### About this exercise
In the entries below, find the line with "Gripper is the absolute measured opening" and the line with "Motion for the". Return those two lines and all lines between them, exactly.

[Records from a data collection]
========================

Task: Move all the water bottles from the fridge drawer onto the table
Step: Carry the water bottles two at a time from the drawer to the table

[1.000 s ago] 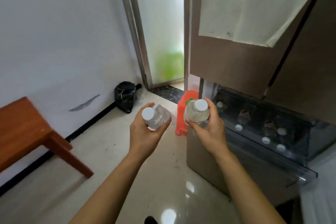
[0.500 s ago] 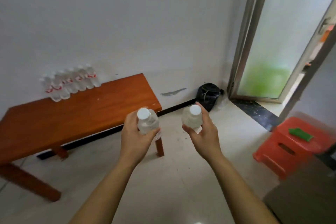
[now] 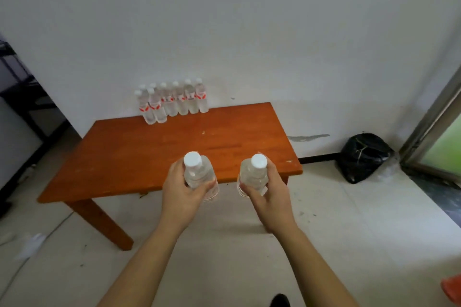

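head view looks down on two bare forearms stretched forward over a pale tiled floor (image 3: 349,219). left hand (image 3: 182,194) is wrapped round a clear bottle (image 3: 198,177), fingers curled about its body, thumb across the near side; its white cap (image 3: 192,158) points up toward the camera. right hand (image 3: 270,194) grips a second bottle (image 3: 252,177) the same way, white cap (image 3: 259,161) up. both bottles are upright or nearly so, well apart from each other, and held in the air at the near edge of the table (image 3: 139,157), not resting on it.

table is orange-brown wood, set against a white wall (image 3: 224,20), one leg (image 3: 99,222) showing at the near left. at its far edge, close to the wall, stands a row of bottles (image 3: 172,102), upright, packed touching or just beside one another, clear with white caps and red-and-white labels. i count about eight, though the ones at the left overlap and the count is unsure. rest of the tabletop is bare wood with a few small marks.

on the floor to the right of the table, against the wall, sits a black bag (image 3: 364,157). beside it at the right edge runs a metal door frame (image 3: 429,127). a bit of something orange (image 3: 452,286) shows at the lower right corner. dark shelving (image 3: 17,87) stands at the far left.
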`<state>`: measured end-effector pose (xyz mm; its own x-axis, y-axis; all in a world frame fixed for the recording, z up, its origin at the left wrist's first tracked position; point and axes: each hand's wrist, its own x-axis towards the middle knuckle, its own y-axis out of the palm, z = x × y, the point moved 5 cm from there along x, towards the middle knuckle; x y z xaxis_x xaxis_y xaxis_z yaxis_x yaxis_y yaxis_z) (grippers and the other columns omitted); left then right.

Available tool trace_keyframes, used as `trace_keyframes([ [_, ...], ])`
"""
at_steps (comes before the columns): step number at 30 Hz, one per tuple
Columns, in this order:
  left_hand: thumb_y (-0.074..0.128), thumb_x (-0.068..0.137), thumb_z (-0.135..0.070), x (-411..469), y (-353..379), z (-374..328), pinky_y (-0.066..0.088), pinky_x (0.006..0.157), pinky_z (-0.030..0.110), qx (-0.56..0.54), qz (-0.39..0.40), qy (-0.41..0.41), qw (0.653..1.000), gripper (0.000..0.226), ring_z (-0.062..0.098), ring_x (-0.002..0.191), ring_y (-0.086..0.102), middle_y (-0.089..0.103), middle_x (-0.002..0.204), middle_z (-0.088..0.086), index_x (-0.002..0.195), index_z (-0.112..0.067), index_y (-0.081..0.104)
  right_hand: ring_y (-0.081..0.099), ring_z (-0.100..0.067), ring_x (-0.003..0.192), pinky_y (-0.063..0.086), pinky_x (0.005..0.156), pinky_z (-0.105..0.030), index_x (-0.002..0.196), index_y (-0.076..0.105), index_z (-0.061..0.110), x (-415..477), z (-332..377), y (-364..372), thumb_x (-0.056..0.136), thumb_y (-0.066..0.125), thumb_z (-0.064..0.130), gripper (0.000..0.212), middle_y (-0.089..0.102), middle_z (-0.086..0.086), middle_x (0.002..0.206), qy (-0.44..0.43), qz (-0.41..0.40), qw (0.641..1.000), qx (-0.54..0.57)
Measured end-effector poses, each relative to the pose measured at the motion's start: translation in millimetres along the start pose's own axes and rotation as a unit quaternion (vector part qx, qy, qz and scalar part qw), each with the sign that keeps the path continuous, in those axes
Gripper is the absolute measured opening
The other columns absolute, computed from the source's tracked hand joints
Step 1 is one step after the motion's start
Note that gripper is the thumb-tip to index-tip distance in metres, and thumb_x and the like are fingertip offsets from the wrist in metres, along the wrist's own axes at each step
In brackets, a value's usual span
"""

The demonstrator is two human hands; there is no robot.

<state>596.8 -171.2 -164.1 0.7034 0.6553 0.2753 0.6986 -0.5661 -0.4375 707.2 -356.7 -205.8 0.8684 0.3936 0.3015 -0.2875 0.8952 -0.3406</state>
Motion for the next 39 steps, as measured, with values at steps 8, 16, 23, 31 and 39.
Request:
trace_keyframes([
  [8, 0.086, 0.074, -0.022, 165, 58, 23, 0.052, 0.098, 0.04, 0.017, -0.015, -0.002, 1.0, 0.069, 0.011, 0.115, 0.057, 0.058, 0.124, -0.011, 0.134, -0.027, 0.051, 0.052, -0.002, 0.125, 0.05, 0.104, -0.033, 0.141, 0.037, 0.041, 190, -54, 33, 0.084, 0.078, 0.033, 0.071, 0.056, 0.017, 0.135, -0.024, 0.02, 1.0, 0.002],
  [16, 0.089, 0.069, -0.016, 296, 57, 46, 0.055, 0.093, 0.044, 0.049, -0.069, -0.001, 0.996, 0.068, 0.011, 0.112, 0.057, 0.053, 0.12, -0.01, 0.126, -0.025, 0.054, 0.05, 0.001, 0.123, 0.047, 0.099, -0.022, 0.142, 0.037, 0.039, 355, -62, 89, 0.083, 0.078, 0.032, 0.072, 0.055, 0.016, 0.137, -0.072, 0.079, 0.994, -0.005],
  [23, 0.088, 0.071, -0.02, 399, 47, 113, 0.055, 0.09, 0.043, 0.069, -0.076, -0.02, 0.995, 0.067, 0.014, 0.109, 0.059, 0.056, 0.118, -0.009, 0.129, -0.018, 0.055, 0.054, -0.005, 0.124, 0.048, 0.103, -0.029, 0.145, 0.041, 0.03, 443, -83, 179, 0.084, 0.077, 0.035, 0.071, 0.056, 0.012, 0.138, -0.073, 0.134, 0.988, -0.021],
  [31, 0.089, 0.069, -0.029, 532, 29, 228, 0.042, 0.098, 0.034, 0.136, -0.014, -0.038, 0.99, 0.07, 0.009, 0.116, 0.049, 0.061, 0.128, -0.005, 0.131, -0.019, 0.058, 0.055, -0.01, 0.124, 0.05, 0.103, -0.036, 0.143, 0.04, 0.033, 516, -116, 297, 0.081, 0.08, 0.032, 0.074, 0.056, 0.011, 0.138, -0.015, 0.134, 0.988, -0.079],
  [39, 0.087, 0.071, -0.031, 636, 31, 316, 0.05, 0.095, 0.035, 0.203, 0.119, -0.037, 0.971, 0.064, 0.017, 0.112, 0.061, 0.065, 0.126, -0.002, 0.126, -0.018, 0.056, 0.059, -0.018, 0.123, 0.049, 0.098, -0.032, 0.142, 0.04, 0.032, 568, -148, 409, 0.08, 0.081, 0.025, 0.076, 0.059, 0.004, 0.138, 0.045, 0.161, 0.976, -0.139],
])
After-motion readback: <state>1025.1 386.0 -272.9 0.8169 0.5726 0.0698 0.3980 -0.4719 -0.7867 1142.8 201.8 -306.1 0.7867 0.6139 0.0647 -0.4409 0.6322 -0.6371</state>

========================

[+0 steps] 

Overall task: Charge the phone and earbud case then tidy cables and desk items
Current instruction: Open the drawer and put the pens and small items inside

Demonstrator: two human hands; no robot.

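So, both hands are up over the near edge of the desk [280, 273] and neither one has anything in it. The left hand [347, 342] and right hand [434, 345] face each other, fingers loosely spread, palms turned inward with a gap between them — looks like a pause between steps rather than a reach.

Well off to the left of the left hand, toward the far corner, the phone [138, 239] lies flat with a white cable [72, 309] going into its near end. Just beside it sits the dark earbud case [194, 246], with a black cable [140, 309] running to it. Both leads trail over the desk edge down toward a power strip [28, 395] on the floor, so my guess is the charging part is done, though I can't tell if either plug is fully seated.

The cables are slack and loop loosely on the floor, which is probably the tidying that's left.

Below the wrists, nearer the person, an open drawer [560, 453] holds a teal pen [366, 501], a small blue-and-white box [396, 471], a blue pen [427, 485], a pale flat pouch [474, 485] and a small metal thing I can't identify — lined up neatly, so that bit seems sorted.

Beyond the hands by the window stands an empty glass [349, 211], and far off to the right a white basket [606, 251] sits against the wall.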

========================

### Response
Gripper is the absolute measured opening
The other columns absolute, computed from the source's tracked hand joints
Step 1 is one step after the motion's start
Note that gripper is the thumb-tip to index-tip distance in metres, and thumb_x and the like are fingertip offsets from the wrist in metres, along the wrist's own axes at each step
In brackets, a value's usual span
"""

The demonstrator is two human hands; there is no robot.

<state>596.8 -171.2 -164.1 0.7034 0.6553 0.2753 0.6986 -0.5661 -0.4375 707.2 -356.7 -205.8 0.8684 0.3936 0.3015 -0.2875 0.8952 -0.3406</state>
Motion for the next 39 steps, as measured, with values at steps 8, 16, 23, 31 and 39.

This answer has now been given in full.